Yup. in fact its 5-7,000 years old, unlike the unbacked USD which is about 40. How much buying power has the USD lost in since the federal reserve act? 96%? 98%? At that run rate what will its value be in 5,000 years? How bout gold? 

BigInJapan's picture

I believe history will reveal that for the past 3-5 years, the Bank of Japan has been behind a large part of the "Cash for Gold" schemes one sees here in Japan.

The last data I was able to find, from 2011, showed that only an estimated 50% of said gold was exported, mostly to Hong Kong.

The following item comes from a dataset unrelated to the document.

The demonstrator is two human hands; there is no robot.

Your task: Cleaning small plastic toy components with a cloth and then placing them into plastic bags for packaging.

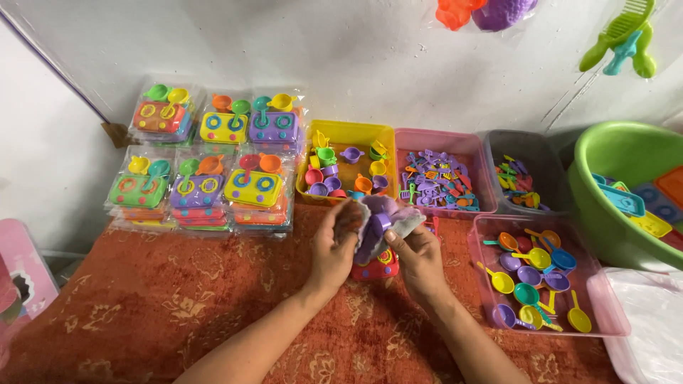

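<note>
My left hand [333, 245] and my right hand [420, 257] meet over the red patterned carpet [178, 306]. Both pinch a clear plastic blister pack [395, 217] that has a purple toy pot [375, 227] in it. A red toy stove [377, 267] shows just under the pack, between my hands. My fingers hide most of the pack's edges.
Stacks of packed toy stove sets [206, 163] lie at the back left. Behind my hands stand a yellow tray of toy cups [348, 131], a pink tray of small utensils [437, 139] and a clear tray [530, 142]. A pink tray of toy pans [605, 320] and a green basin [619, 156] sit to the right.
</note>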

At that time, I didn't know one single person in Japan buying gold, and at some hundreds of tons annualy, who was buying?

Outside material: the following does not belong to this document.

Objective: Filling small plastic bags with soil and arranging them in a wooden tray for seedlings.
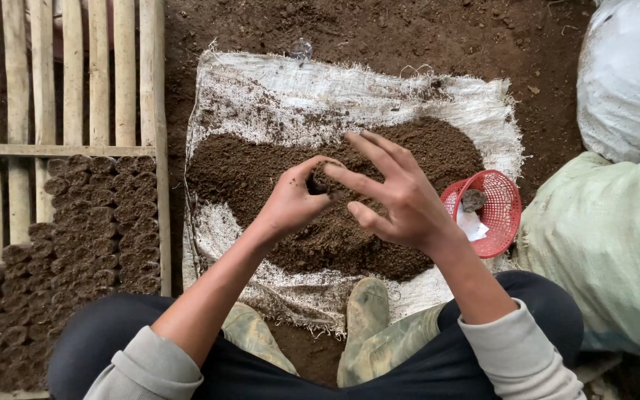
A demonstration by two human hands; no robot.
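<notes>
Many filled pots [98, 222] sit left; big soil pile [335, 200] remains. Your left hand [294, 200] fingers clamp a small pot [318, 181]; right hand [401, 200] fingers spread, pressing soil in.

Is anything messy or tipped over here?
Yes. The small red plastic basket lies tilted on its side at the edge of the white woven sack. Loose brown soil is scattered over the sack, away from the main heap.

Head cam, looking straight down, close over soil heap [335, 192].
</notes>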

If China is preparing for a gold backed currency, Japan will be right there with them. 


hangemhigh's picture

@BIJ   3516270

If China is preparing for a gold backed currency, Japan will be right there with them.

they'll be on the same team alright.......doing an asean stimulus based home boy infrastructure build out in the wretched dirt eating hood of the elvis impersonator wannabe.......not to be outdone, those damn yankees will cut a deal with all of them hottie cubanas to get the same stimulus effect.....anti-cold war redux....... 

hmmtellmemore's picture

Would anyone mind telling me how I monitor JGB volume in a daily chart similar to the one above?  The connection in that chart is pretty stunning.

RaceToTheBottom's picture

I think all those Japanese houswives will soon be buying gold/silver.  I will further bet they keep the metals in their KOI ponds....

Herd Redirection Committee's picture

VOLATILITY DOES NOT = Volume, people

Gold is not tracking the volume of Yen bonds, Tyler is showing the link with yen bond volatility and gold price...

outragefromitaly's picture

At this hour we can report that 80% of the criminal German Deutsche Bank's $73 trillion of worthless derivatives are currently parked in the Central Bank of Japan in cross-collateralized undermargined naked short positions in the Japanese yen foreign currency.